Here's an edited synopsis: 'In the last days of World War II, a teenager is forced into battle against the advancing Red Army ... he is captured by the Russians and disappears behind the Iron Curtain ... 17 years later, he is recruited ... and sent on a mission by the KGB to London'.

Bought this because Tom Schilling was in it but have to agree with the other reviewers - his bits are excellent, the German back story is the only watchable part, mostly because of his natural, effortless, sympathetic performance and far more credible and moving than the 60s spy episodes. They should have expanded this to movie length and completely cut the 60s section.

This film was written and directed by Reg Traviss. There's a reason this guy's not a household name and this movie could be it. First, he's cast Ed Stoppard (no relation to Tom or Miriam - oh wait, yes, he's their son; nothing like getting a part on merit, and this is nothing like it). His lines are delivered in an affectless tone, reminiscent of Keira Knightley at the wooden beginning of her career, with one of those irritating schizophrenic accents British people adopt to please Americans, often heard in US teen drama, such as Dawson's Creek and One Tree Hill; for the first half of a sentence, they sound as if they're in Downton, for the second half, they sound like they're in EastEnders, i.e. posh then common. No one in England really talks like this. And whereas everything Tom Schilling does is finely nuanced; Ed Stoppard's a blunt instrument and he doesn't have the charisma to carry a weak storyline. It's not entirely his fault as he doesn't have much to work with.

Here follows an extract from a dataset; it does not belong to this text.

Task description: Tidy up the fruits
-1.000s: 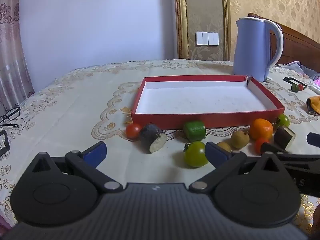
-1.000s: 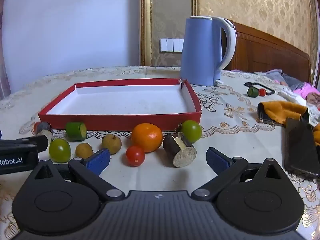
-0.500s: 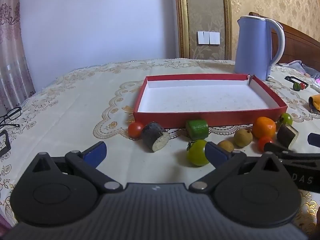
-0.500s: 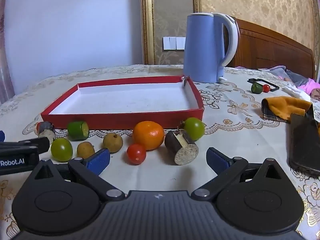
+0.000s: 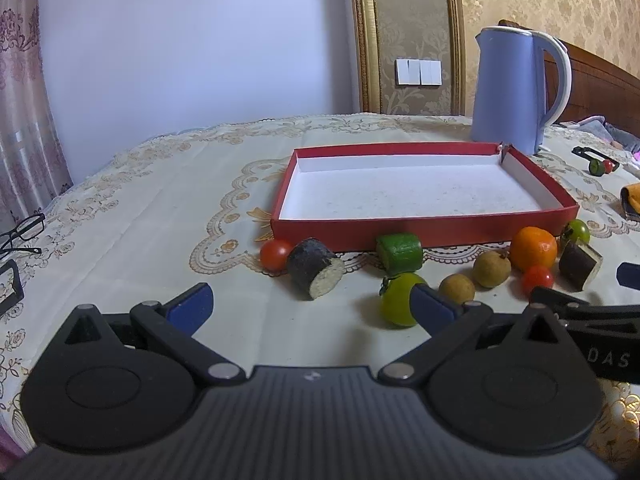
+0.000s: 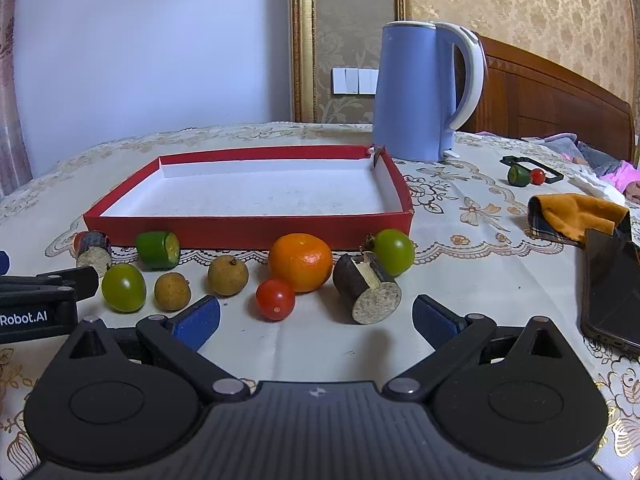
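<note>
An empty red tray (image 5: pixel 420 228) (image 6: pixel 248 232) lies mid-table. Along its near wall lies a row of fruit: a red tomato (image 5: pixel 275 253), a dark cut piece (image 5: pixel 316 268), a green cut piece (image 5: pixel 400 254), a green tomato (image 5: pixel 396 300), two brown longans (image 5: pixel 457 289), an orange (image 6: pixel 301 262), a small red tomato (image 6: pixel 275 299), another dark cut piece (image 6: pixel 368 288) and a green tomato (image 6: pixel 394 251). My left gripper (image 5: pixel 310 306) is open just short of the row's left part. My right gripper (image 6: pixel 316 318) is open before the small red tomato and dark piece.
A blue kettle (image 6: pixel 424 92) stands behind the tray's right corner. A phone (image 6: pixel 612 288) and an orange cloth (image 6: pixel 576 216) lie at the right, with a small green and red piece (image 6: pixel 522 175) beyond. Glasses (image 5: pixel 20 232) lie at the left edge.
Both grippers have drawn back a little and tilted up, so the fruit row sits lower and slightly farther in view. Nothing was grasped; the fruits have not moved.
</note>
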Available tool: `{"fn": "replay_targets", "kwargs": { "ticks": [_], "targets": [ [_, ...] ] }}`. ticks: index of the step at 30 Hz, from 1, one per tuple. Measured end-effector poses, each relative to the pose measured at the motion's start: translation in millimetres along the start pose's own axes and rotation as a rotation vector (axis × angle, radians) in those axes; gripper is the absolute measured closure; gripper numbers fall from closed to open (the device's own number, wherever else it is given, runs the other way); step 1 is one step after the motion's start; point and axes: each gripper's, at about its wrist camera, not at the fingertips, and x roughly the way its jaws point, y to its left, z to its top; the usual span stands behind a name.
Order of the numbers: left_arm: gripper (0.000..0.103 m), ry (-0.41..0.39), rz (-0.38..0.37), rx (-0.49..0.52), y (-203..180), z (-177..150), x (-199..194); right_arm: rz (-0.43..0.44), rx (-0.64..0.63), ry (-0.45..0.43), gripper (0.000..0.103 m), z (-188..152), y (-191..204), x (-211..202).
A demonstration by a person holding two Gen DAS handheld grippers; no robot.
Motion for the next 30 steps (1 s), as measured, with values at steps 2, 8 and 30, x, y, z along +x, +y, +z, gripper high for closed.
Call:
{"fn": "replay_targets", "kwargs": {
  "ticks": [2,8,30],
  "targets": [
    [0.000,-0.004,0.000,0.009,-0.2,0.4,0.4,0.008,-0.003,0.002,0.000,0.3,0.3,0.1],
    [0.000,-0.018,0.014,0.002,12.5,8.8,-1.4,0.196,-0.006,0.003,0.000,16.1,-2.9,-8.3],
    [0.000,-0.067,0.252,0.009,50.5,41.5,-17.1,0.321,-0.228,0.017,0.000,7.5,84.6,-16.5]
  ]
}}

Then, if he started as German, then went to live in Russia, why doesn't he speak English with a foreign accent? It has to be pointed out that Tom Schilling is way more convincing in a second language than Ed is in his first. It would have made more sense (since Schilling was playing 10 years younger than his actual age), to age him a mere 7 years and allow him to play the older version too. At least there would have been a consistency as far as accents are concerned.

The story and script are dire. The 60s spy plot is stultifying (consisting of Ed waiting on a succession of benches to rendezvous with other spies), though they try to spice it up by adding Michelle Gayle (not really known for her acting and this isn't going to help) as a supremely uninteresting love interest. They both like art so they fall in love. It's as bland and as undeveloped as that but no doubt Reg thought it represented a real meeting of minds.

There's a very irritating cameo from Bernard Hill as a disaffected Communist who spouts tripe like: 'Are we the leaders? Or are we the led? Or are we neither?' which must pass for deep in Reg Traviss's world and Ed's too as he responds 'It's a lot to think about'. No, it ain't. Who cares? Worse than all this though is the voice-over, which is another attempt to be deep, with Ed delivering such pearls of wisdom as 'strength through experience to again become strong'. Hmm. This doesn't mean anything. Or 'the unstoppable force of nature swept through my heart'. Neither does this. But Reg is fond of 'unstoppable force'; it crops up more than once.

Don't go thinking this has anything much to do with either the Joy Division of the Nazis or the band of the late 70s. If only.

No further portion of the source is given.